"Mother Memory" (Art Exhibit Installment Series, Introduction)

Toti O’Brien

Editor’s Note: This is the introduction to a nine-part art essay series on an art exhibit curated by the author. Oyster River Pages is pleased to publish these essays weekly starting July 1.

Mother Memory is an art exhibit that will open at Wonzimer (Los Angeles, Lincoln Heights) on August 15, 2025, and will close on September 12. A related poetry-and-performance event will take place on August 22, 7:00 p.m. to 9:00 p.m. The exhibit will include a selection of work from nine artists. The event will showcase the work of seven poets and three performers.  

I chose the title Mother Memory based on its ambiguity. Each artist or poet could, in theory, focus her response on either term. Technically, here memory is the noun, and mother the attribute — like in Mother Goose, Mother Bear, Mother Courage, Mother Theresa... Memory, our mother, our matrix. In which ways does memory mother us? In which measure does it create us, contributing to determine who we are and what we do? Does it nurture us? Protect us? Can it heal us? Can it instruct and guide us?

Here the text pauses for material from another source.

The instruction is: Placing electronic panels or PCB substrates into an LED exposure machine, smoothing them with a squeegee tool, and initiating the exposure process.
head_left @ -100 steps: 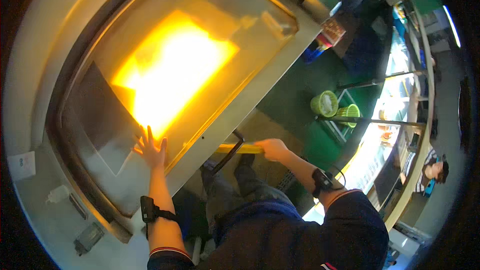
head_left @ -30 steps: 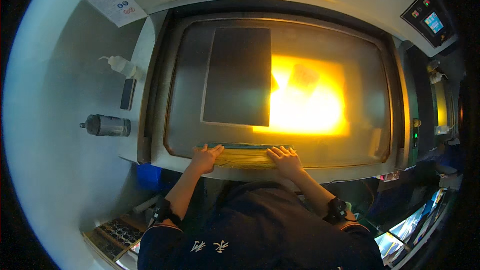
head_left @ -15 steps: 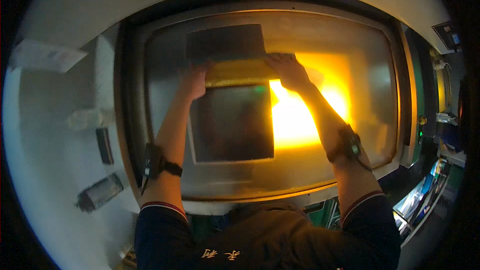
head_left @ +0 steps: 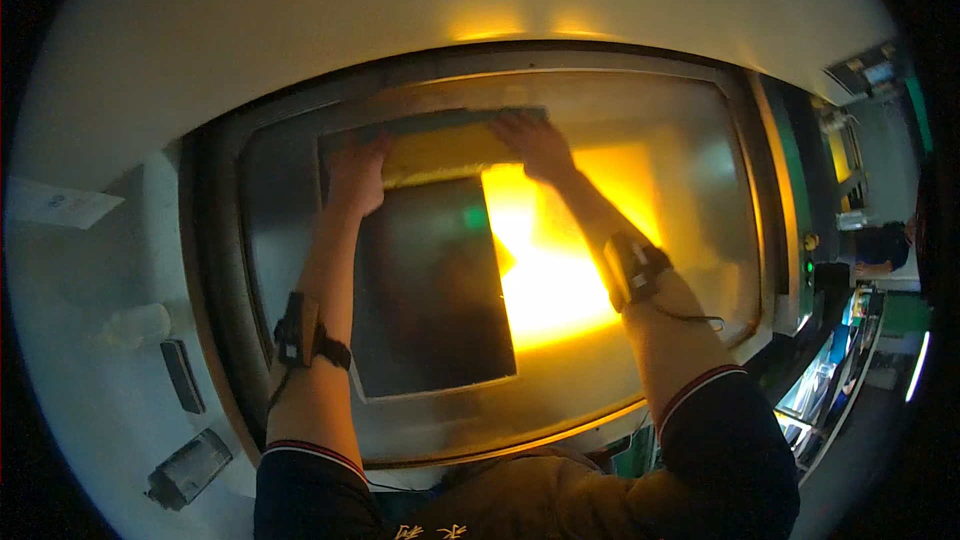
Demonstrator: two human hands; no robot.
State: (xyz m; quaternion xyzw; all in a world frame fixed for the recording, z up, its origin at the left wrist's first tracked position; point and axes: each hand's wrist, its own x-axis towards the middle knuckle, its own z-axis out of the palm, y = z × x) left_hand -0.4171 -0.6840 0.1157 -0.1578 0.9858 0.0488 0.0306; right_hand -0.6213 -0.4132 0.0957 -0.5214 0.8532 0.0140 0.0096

Most native English speakers, though, hear these words as “Memory of Mother.” They hear Mother’s Memory. The possessive, as we know, isn’t always needed... see, for instance, car door, bedroom window, school teacher... Memor(ies) of (my) Mother — that is how the majority of the artists and poets I invited to the show interpreted the call. Almost all did — though someone added variations to their proposed selection — and I expected this to happen, as we are hardwired to flag up a few key items/concepts, Mother being one of them.

Still, several creators proposed work related to their mothers and something else, catching on the ambivalence of the call. Some expanded the theme to memories of myself as a mother (memories of my own motherhood). Others stretched the concept of motherhood to one of multigenerational legacy and ancestry. Others brought in echoes of motherland and mother tongue. Others shifted towards the elemental rather than human level, and reflected onto the past and future of our Mother Earth.

Finally, some emphasized their mother’s memory, not their memories of her. Alzheimer is a problem of our times. Many have witnessed first hand the cognitive decline of a parent, with its many side effects. Many have written or made art about it. I was interested in understanding the ramifications of this experience—how our mother’s loss of memory affects our recollections—in particular, how factors of cultural, geographical, language displacement may intersect this journey through erasure and vanishing.  

The show wasn’t an open call. I invited artists and poets whose work, in my opinion, could significantly relate to the chosen theme under a variety of angles. Artists and poets whose work is layered, overlapped, stratified — hence, inherently embedding ideas of time and past. Whose work implies techniques of painstaking, minute reconstruction, with the whole slowly emerging from a patient gathering of fragments. Whose work demonstrates a strong awareness of interconnection between things and beings — or else an awareness of the ephemeral, frail nature of the human experience. I chose artists and poets whose work poignantly addressed family ties, and some who brought in echoes of historical and geographical drifts—those crevices into which memory slips and gets lost—those chasms that only memory can mend.

For this series, I am pairing artists and authors in loose, open fashion. Each installment, released weekly in Oyster River Pages Soundings beginning July 1, will showcase an image and a poem, accompanied by a brief presentation of both the artist and poet. The performers involved in Mother Memory will be included as well.

 

TOTI O’BRIEN IS THE ITALIAN ACCORDIONIST WITH THE IRISH LAST NAME. BORN IN ROME, LIVING IN LOS ANGELES, SHE IS AN ARTIST, MUSICIAN AND DANCER. SHE IS THE AUTHOR OF FOUR COLLECTIONS OF POETRY AND THREE OF PROSE. HER SHORT STORY COLLECTION, ALTER ALTER, WAS RELEASED BY ELYSSAR PRESS IN 2024.